▸ Work instructions
Using the listing below, set down each line from the line containing "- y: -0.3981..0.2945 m" through the line containing "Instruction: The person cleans", both ends included, exactly and with nothing added.

▸ Given information
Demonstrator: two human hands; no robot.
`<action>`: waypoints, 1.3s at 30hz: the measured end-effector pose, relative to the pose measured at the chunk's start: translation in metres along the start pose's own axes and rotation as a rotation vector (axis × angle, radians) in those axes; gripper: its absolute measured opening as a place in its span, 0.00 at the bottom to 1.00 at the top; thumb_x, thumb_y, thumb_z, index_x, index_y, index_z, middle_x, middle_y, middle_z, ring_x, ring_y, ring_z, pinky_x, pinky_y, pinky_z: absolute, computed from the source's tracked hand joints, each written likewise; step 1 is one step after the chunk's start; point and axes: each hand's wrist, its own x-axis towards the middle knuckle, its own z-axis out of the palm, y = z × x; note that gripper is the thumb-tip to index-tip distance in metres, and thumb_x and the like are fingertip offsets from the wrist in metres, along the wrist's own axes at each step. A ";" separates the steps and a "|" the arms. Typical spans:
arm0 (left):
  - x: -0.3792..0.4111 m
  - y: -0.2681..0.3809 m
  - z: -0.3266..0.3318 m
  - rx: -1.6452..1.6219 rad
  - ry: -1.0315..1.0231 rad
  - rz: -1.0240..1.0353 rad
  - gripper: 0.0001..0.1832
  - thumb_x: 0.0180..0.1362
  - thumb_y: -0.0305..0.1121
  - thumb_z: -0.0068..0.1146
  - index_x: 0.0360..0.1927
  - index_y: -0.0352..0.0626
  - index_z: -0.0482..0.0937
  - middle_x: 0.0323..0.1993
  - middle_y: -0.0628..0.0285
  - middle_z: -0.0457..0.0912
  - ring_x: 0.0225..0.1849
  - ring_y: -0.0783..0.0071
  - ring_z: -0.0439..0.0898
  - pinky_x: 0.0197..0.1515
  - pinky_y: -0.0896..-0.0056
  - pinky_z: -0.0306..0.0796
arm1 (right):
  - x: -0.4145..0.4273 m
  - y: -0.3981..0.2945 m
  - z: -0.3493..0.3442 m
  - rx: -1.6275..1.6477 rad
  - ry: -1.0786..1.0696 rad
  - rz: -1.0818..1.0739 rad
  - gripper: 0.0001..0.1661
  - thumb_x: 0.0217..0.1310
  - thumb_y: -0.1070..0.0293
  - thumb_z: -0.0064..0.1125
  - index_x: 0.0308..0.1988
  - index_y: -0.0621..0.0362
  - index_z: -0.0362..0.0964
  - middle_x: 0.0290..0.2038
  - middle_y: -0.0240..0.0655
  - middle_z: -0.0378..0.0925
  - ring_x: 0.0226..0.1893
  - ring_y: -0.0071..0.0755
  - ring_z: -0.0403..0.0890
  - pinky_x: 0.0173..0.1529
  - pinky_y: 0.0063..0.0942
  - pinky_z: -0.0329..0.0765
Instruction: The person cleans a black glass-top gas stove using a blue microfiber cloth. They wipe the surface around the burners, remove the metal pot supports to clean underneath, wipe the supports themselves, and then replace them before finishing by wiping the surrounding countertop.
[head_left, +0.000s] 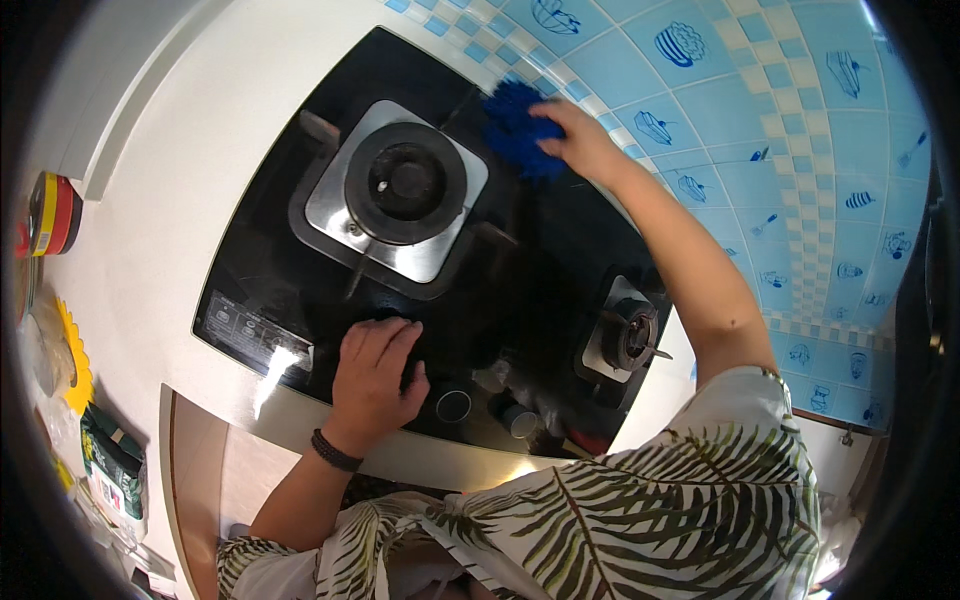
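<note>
At the back edge of a black glass gas hob (525, 255), my right hand (574, 139) grips a fluffy deep-blue cleaning cloth (517, 127). The cloth lies against the glass beside the tiled wall. My left hand (379, 371) rests on the front part of the hob, its fingers bent and its thumb apart; the palm side is hidden. Between the hands, toward the left, is a large burner (409, 180) on a square steel plate (420, 259). A smaller burner (636, 335) sits on the hob's right side. Two round control knobs, one a near knob (454, 406), are at the front.
Blue-and-white tiles (675, 105) cover the wall behind the hob. On the pale counter (142, 247) at the left stand a red-and-yellow container (56, 214), a yellow flower-edged item (75, 360) and a dark green packet (112, 457). Metal prongs (360, 274) stick out around the large burner.
</note>
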 end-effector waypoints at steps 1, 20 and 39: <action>0.001 0.001 0.002 -0.030 -0.016 0.006 0.25 0.42 0.27 0.62 0.48 0.38 0.75 0.46 0.54 0.74 0.47 0.54 0.73 0.54 0.55 0.66 | -0.021 0.005 -0.003 0.009 0.019 -0.035 0.28 0.50 0.76 0.63 0.54 0.57 0.69 0.51 0.42 0.71 0.54 0.47 0.71 0.57 0.34 0.69; -0.003 -0.001 0.000 -0.084 0.027 0.010 0.25 0.43 0.29 0.62 0.49 0.39 0.76 0.47 0.54 0.73 0.48 0.55 0.72 0.56 0.56 0.66 | -0.052 -0.017 -0.028 0.140 0.383 0.126 0.25 0.42 0.87 0.54 0.45 0.61 0.71 0.45 0.41 0.73 0.47 0.39 0.74 0.53 0.27 0.69; -0.012 -0.016 0.004 -0.152 -0.041 0.053 0.24 0.52 0.35 0.54 0.52 0.34 0.71 0.49 0.53 0.70 0.51 0.56 0.69 0.58 0.56 0.61 | 0.312 -0.277 0.127 -0.052 0.483 -0.244 0.20 0.48 0.63 0.58 0.45 0.53 0.74 0.47 0.43 0.74 0.49 0.52 0.71 0.57 0.42 0.66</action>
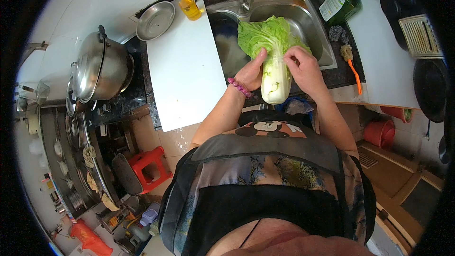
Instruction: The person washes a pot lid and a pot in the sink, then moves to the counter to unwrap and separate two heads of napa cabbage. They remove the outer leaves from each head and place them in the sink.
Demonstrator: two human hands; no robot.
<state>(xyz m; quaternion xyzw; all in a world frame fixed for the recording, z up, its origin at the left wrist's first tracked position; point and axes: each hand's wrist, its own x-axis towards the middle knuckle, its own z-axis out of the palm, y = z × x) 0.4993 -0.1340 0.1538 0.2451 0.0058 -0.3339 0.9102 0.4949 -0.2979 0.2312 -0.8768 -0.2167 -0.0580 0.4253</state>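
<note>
A head of Chinese cabbage point(276, 78) with wide green leaves is held upright-looking over the near edge of the steel double sink point(328, 57), its white base towards my body. Clear film or a band seems to circle it below the leaves. My left hand point(253, 71), with a pink bead bracelet point(239, 87) at the wrist, supports the cabbage's left side. On the right side, the bent fingers of my right hand point(302, 67) pinch at the cabbage near that band; what exactly they grip is hard to tell.
Left of the sink lies a white board point(181, 78), with a metal plate point(155, 21) and an oil bottle point(189, 6) at its far end. A large steel pot point(103, 67) stands further left. A green soap bottle point(341, 5) and an orange-handled brush point(354, 74) lie right of the sink.
</note>
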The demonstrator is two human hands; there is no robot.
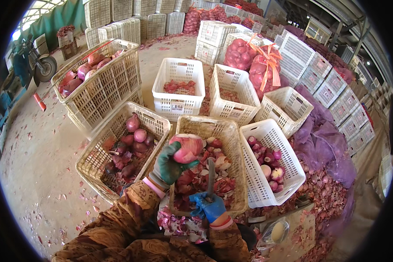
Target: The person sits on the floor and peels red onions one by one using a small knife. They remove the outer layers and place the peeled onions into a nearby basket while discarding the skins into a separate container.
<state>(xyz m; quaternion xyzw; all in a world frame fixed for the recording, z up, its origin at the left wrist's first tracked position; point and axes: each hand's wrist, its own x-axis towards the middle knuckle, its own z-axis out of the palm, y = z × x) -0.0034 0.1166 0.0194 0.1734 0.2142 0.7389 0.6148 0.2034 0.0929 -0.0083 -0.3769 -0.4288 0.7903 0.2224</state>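
Note:
My left hand (171, 163), in a green-coated glove, holds a large red onion (187, 148) with loose papery skin, above the middle crate. In a blue glove, my right hand (209, 206) grips a knife (211, 177) by its handle, the curved dull blade pointing away from me and apart from the onion. Beneath both hands is a worn plastic crate (239, 170) with onion skins and some onions. To the left, a dirty crate (95, 157) holds whole red onions (140, 135). On the right, a white crate (290, 163) contains trimmed red onions (277, 173).
Several white crates (178, 73) stand beyond, some with skins inside. A tall crate (101, 85) of large onions is at the left. Tied mesh sacks of onions (240, 54) stand behind. Purple netting (327, 147) and heaped skins (327, 193) lie to the right, near a board (298, 229).

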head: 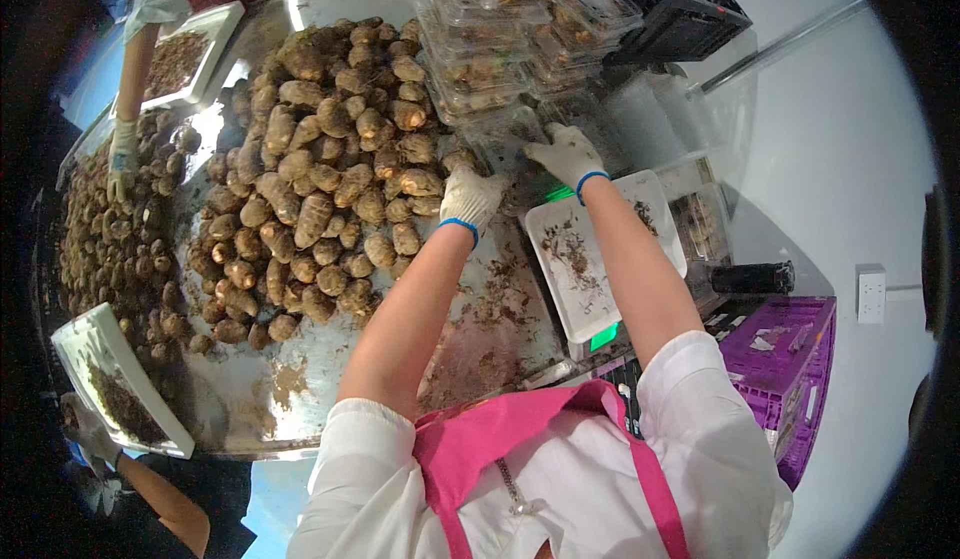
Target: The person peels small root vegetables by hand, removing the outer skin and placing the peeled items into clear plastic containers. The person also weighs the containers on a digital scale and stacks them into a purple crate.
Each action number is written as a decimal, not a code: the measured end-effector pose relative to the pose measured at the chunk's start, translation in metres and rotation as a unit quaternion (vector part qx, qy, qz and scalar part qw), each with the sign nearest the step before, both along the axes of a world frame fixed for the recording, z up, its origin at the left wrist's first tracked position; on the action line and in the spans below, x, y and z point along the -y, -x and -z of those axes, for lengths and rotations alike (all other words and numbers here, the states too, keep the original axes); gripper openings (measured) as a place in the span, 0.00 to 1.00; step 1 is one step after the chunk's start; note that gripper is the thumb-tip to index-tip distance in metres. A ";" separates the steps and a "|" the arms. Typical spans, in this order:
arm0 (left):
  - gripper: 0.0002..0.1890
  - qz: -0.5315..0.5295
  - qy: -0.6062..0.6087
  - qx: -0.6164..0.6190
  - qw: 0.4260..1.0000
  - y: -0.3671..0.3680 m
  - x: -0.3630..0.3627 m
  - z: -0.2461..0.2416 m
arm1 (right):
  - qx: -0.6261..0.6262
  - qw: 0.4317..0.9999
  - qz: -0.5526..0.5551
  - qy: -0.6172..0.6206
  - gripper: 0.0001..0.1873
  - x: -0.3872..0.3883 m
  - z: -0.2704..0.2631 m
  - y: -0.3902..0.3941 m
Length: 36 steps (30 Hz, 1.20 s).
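Note:
My left hand (471, 197), in a white knit glove with a blue cuff, is at the right edge of a large pile of taro corms (315, 176). Its fingertips meet one brown corm (457, 158); whether they grip it is hidden. My right hand (568, 155), gloved the same way, reaches over a clear plastic container (504, 138) beside the stacked packs. Its thumb side points left towards the container, and its grip on the plastic is unclear. Below my right forearm lies a white tray (577, 259) with soil crumbs, on a scale with a lit green display (604, 337).
Filled clear clamshell packs (487, 48) rise in stacks ahead, beside a black crate (679, 22). A purple crate (780, 379) stands right. Smaller corms (120, 244) cover the table's left. Other people's gloved hands (122, 161) work there, near a tilted white tray (112, 356).

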<state>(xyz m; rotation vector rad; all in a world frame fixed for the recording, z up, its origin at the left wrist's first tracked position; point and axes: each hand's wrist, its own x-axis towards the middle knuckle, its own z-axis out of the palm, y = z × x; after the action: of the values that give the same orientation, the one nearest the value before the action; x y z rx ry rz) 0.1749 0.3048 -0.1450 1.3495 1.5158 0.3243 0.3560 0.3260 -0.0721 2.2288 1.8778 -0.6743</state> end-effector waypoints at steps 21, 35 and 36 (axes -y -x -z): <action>0.21 -0.254 -0.311 0.302 0.865 0.093 0.124 -0.118 | -0.519 0.830 0.001 -0.202 0.31 0.068 -0.079 0.090; 0.45 -0.172 0.016 0.015 0.985 0.186 0.353 -0.025 | -0.398 0.917 0.009 -0.024 0.25 0.264 0.034 0.175; 0.46 -0.143 0.022 -0.017 0.989 0.187 0.350 -0.032 | -0.395 0.916 -0.017 -0.066 0.24 0.270 0.024 0.175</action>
<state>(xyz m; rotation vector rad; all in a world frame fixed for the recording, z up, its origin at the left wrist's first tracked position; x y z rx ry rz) -0.0120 -0.0456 -0.1131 1.1076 1.7397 0.4466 0.1808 0.0558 -0.0959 2.1619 2.3225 -1.6832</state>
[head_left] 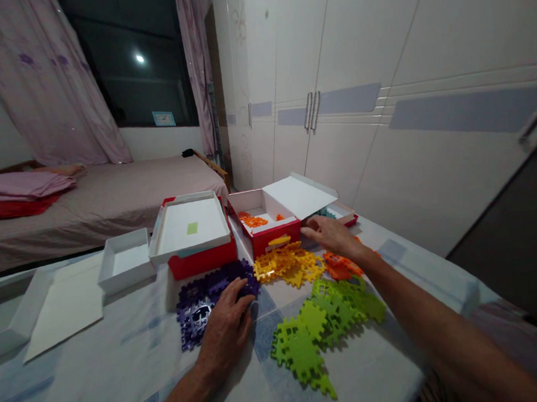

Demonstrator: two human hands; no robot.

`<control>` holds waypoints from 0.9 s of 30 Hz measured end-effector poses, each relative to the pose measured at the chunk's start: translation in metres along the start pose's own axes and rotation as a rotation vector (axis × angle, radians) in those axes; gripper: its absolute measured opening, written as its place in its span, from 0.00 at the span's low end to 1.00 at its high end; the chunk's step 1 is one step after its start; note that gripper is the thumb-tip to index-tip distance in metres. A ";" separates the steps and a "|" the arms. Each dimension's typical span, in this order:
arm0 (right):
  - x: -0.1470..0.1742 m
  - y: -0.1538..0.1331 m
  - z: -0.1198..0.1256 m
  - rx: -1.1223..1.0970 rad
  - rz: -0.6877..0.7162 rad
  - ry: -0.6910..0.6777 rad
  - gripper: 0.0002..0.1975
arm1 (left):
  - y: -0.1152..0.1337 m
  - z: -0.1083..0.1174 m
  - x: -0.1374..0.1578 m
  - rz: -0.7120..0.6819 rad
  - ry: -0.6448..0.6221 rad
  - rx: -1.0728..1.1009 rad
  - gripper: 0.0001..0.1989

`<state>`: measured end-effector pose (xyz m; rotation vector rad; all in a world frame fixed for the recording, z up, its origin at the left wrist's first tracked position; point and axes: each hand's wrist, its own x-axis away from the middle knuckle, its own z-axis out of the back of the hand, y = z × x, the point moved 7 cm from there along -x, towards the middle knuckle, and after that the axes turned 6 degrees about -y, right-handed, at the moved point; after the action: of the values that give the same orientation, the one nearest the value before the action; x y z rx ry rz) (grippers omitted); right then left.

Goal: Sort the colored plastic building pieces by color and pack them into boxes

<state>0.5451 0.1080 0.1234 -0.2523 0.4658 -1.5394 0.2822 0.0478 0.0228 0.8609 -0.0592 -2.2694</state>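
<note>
My left hand rests on the table at the edge of the purple interlocking plastic pieces, fingers stretched and slightly apart, holding nothing. Beside the near right corner of an open red box is my right hand, its fingers bent together; anything between them is hidden. Orange pieces lie inside that box. In front of it spreads a pile of yellow pieces, with a yellow piece against the box's front. More orange pieces lie below my right wrist, and green pieces are nearer me.
A white-lined lid lies on a red box. Leftward are a white tray, a cream board and a grey-white box. Blue-grey pieces show behind my right hand, in another tray. A bed and wardrobe stand beyond.
</note>
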 end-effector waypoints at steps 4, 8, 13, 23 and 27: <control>0.033 0.049 -0.023 0.291 -0.107 -0.255 0.30 | 0.000 0.000 0.000 0.017 -0.002 0.014 0.12; 0.044 0.072 -0.040 0.358 -0.145 -0.430 0.35 | 0.001 0.000 0.000 0.012 -0.008 0.001 0.12; 0.040 0.071 -0.042 0.374 -0.155 -0.391 0.28 | 0.000 -0.002 0.000 0.011 -0.023 -0.004 0.13; 0.036 0.092 -0.026 0.391 -0.147 -0.169 0.20 | 0.000 -0.002 0.000 0.004 -0.016 -0.020 0.13; 0.039 0.100 -0.001 0.303 -0.150 -0.013 0.18 | 0.000 -0.002 0.000 -0.002 -0.011 -0.027 0.12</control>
<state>0.6332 0.0724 0.0731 -0.0626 0.2015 -1.7299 0.2834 0.0482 0.0216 0.8350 -0.0324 -2.2722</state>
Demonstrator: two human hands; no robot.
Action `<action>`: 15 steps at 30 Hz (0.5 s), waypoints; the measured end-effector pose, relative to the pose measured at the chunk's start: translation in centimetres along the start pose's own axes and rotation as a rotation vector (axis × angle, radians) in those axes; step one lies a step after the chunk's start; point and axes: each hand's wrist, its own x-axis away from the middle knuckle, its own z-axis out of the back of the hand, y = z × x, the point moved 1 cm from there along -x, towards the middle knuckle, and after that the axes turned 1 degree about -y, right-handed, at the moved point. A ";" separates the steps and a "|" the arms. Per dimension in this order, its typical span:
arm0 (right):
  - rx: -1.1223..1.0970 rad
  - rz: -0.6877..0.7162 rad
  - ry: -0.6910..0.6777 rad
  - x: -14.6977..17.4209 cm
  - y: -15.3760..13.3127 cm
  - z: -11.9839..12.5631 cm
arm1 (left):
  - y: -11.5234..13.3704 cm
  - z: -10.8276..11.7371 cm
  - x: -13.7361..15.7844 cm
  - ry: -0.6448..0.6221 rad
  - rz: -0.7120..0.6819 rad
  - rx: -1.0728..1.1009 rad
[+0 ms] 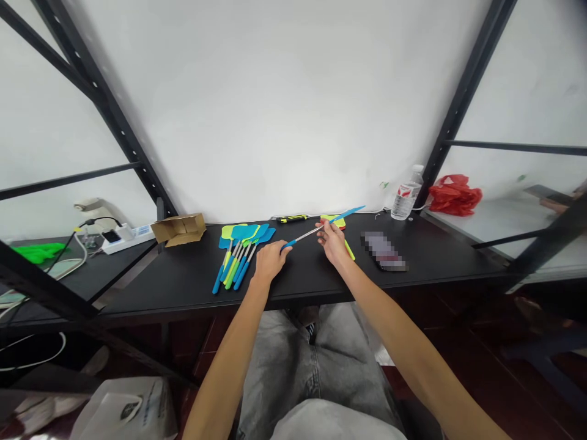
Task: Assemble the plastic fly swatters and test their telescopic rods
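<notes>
Between my hands is a blue fly swatter with a metal shaft, held at a slant over the black table. My left hand is closed round its blue handle. Near the head, my right hand pinches the upper shaft. Left of my left hand lies a pile of blue and yellow-green fly swatters, heads to the wall and handles towards me. Behind and beneath my right hand a yellow-green swatter and something red show in part.
An open cardboard box stands at the left, near a power strip. A black-and-yellow tool lies by the wall. At the right are a phone-like object, blurred out, a water bottle and a red plastic bag. Black metal posts flank the table.
</notes>
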 end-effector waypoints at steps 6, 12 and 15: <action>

▸ Finished task
  - y: -0.3981..0.2945 m
  - z: -0.3493..0.3442 m
  - rx: -1.6275..1.6477 rad
  - ry: -1.0786..1.0696 rad
  - rz: -1.0818..1.0739 rad
  - gripper: 0.0001..0.1661
  - thumb_x: 0.0217..0.1310
  - thumb_y: -0.1070..0.0293
  - thumb_z: -0.0064..0.1125
  - index_x: 0.0308..0.1988
  - index_y: -0.0621..0.0362
  - index_z: -0.0362..0.0964
  - middle_x: 0.0290..0.2038
  - middle_y: -0.0240..0.0655
  - middle_z: -0.0378..0.0925
  - ring_x: 0.0226..0.1893
  - ring_y: -0.0071..0.0755
  - ring_z: -0.0403..0.0890
  - pinky_x: 0.0173..0.1529
  - pinky_y: 0.0063..0.0942
  - pinky_z: -0.0329..0.0765
Instruction: The person cleans a black glass-top gas stove using a blue microfiber cloth. They wipe the surface around the burners, remove the metal pot supports to clean underneath, wipe the supports themselves, and then replace them before finishing by wiping the surrounding countertop.

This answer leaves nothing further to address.